* Data extract *
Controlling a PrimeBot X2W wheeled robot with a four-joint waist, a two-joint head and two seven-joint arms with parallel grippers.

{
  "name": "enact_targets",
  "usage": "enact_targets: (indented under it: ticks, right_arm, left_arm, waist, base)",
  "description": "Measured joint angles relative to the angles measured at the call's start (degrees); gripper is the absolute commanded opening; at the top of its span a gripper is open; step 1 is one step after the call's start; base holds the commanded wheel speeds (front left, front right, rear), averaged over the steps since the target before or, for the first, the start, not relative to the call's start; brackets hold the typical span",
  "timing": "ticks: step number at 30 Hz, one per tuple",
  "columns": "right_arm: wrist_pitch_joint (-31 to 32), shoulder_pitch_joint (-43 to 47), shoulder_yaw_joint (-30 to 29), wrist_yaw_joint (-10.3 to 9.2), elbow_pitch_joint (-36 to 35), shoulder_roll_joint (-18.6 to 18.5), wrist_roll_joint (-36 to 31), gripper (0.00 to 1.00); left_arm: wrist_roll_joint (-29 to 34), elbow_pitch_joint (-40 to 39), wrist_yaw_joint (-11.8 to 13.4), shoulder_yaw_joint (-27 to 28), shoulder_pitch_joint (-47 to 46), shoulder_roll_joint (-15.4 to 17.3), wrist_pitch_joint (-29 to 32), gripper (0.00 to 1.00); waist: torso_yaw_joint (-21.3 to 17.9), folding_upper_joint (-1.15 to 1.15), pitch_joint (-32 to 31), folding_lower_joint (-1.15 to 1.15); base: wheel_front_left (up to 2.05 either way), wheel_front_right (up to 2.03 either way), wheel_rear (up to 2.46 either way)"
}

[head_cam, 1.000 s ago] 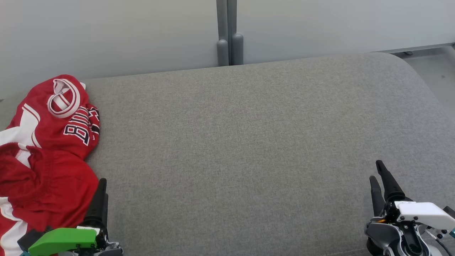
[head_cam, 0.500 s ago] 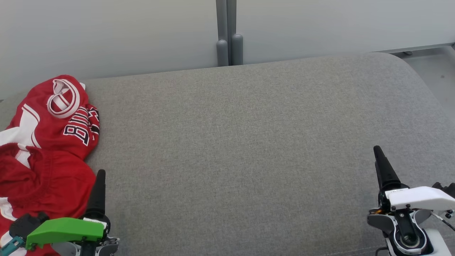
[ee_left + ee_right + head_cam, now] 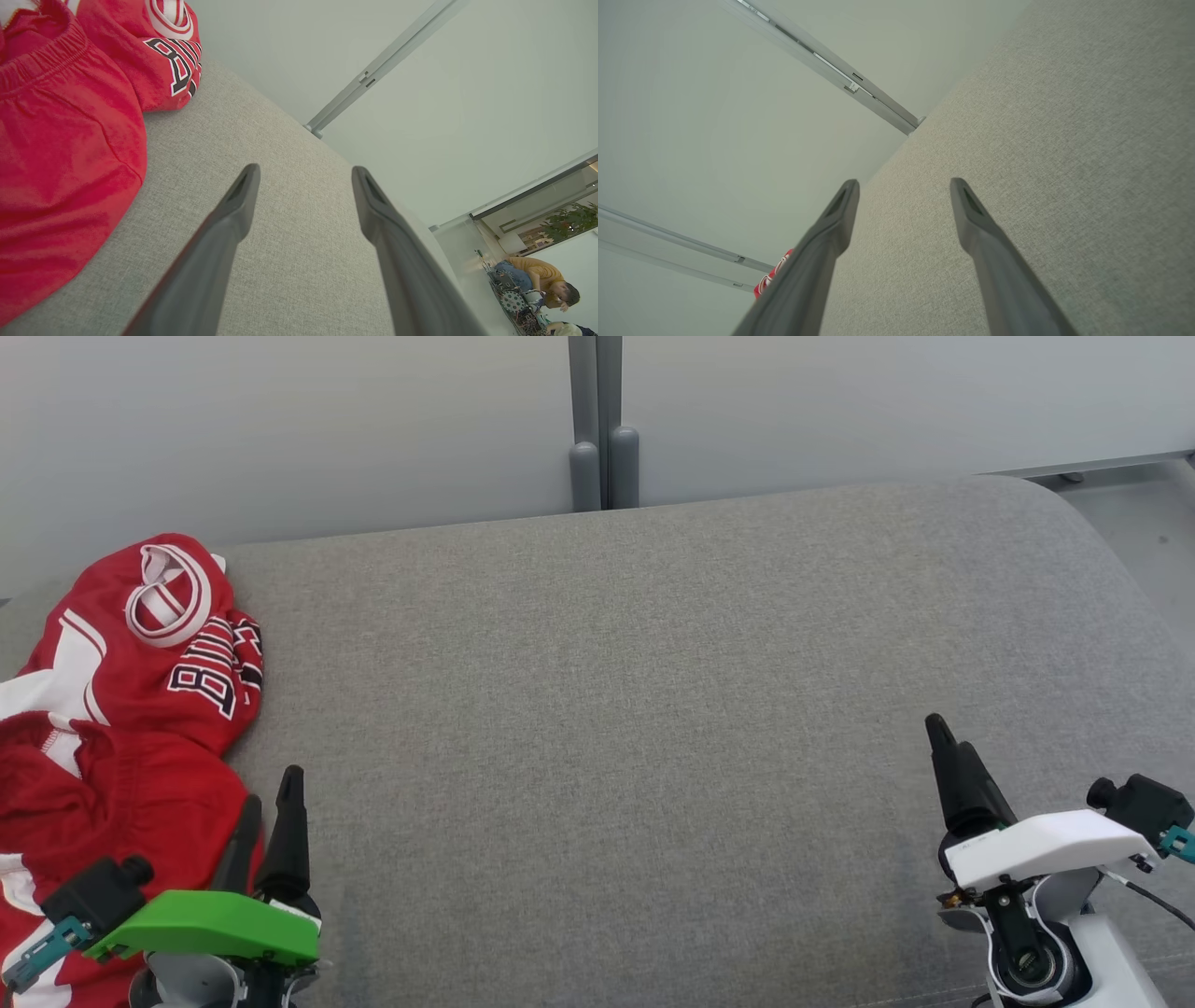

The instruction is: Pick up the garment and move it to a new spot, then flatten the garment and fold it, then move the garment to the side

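Observation:
The garment is a crumpled red jersey with white trim and dark lettering, heaped at the left end of the grey cushion. My left gripper hovers at the heap's near right edge, open, with nothing between its fingers. In the left wrist view the garment lies to the left of the left gripper, apart from it. My right gripper is far off at the lower right over bare cushion, open and empty. In the right wrist view the right gripper points along the cushion, with a red scrap of garment far behind.
A pale wall with a grey upright post runs behind the cushion. The cushion's rounded right end drops to the floor. A seated person shows far off in the left wrist view.
My left gripper has shifted a little right and forward, with both fingers now showing beside the garment. My right gripper has moved left and forward. The garment has not moved.

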Motion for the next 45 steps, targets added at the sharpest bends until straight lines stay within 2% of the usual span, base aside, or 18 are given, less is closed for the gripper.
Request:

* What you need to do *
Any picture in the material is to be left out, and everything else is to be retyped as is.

* Reply to the task *
Controlling a PrimeBot X2W wheeled robot with a four-joint waist, a two-joint head and two seven-joint arms with parallel grippers.

{
  "name": "enact_targets",
  "usage": "enact_targets: (indented under it: ticks, right_arm, left_arm, waist, base)",
  "description": "Measured joint angles relative to the angles measured at the call's start (degrees); gripper is the absolute commanded opening; at the top of its span a gripper is open; step 1 is one step after the call's start; base holds the commanded wheel speeds (front left, front right, rear), averaged over the steps since the target before or, for the first, the start, not relative to the call's start; brackets hold the typical span",
  "timing": "ticks: step number at 30 Hz, one per tuple",
  "columns": "right_arm: wrist_pitch_joint (-31 to 32), shoulder_pitch_joint (-43 to 47), shoulder_yaw_joint (-30 to 29), wrist_yaw_joint (-10.3 to 9.2), elbow_pitch_joint (-36 to 35), shoulder_roll_joint (-18.6 to 18.5), wrist_roll_joint (-36 to 31), gripper (0.00 to 1.00); left_arm: wrist_roll_joint (-29 to 34), elbow_pitch_joint (-40 to 39), wrist_yaw_joint (-11.8 to 13.4), shoulder_yaw_joint (-27 to 28), shoulder_pitch_joint (-47 to 46), shoulder_roll_joint (-15.4 to 17.3), wrist_pitch_joint (-29 to 32), gripper (0.00 to 1.00); waist: torso_yaw_joint (-21.3 to 17.9), folding_upper_joint (-1.15 to 1.15), pitch_joint (-32 to 31), folding_lower_joint (-1.15 to 1.15); base: wheel_front_left (up to 2.05 either way), wheel_front_right (up to 2.03 either way), wheel_rear (up to 2.46 either way)"
}

[head_cam, 1.000 s ago] 
[head_cam, 0.500 s ago] 
[ee_left + ee_right + head_cam, now] 

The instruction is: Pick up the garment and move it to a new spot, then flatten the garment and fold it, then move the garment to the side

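Observation:
The garment is a crumpled red jersey with white trim and dark lettering, heaped at the left end of the grey cushion. My left gripper hovers at the heap's near right edge, open, with nothing between its fingers. In the left wrist view the garment lies to the left of the left gripper, apart from it. My right gripper is far off at the lower right over bare cushion, open and empty. In the right wrist view the right gripper points along the cushion, with a red scrap of garment far behind.
A pale wall with a grey upright post runs behind the cushion. The cushion's rounded right end drops to the floor. A seated person shows far off in the left wrist view.
My left gripper has shifted a little right and forward, with both fingers now showing beside the garment. My right gripper has moved left and forward. The garment has not moved.
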
Motion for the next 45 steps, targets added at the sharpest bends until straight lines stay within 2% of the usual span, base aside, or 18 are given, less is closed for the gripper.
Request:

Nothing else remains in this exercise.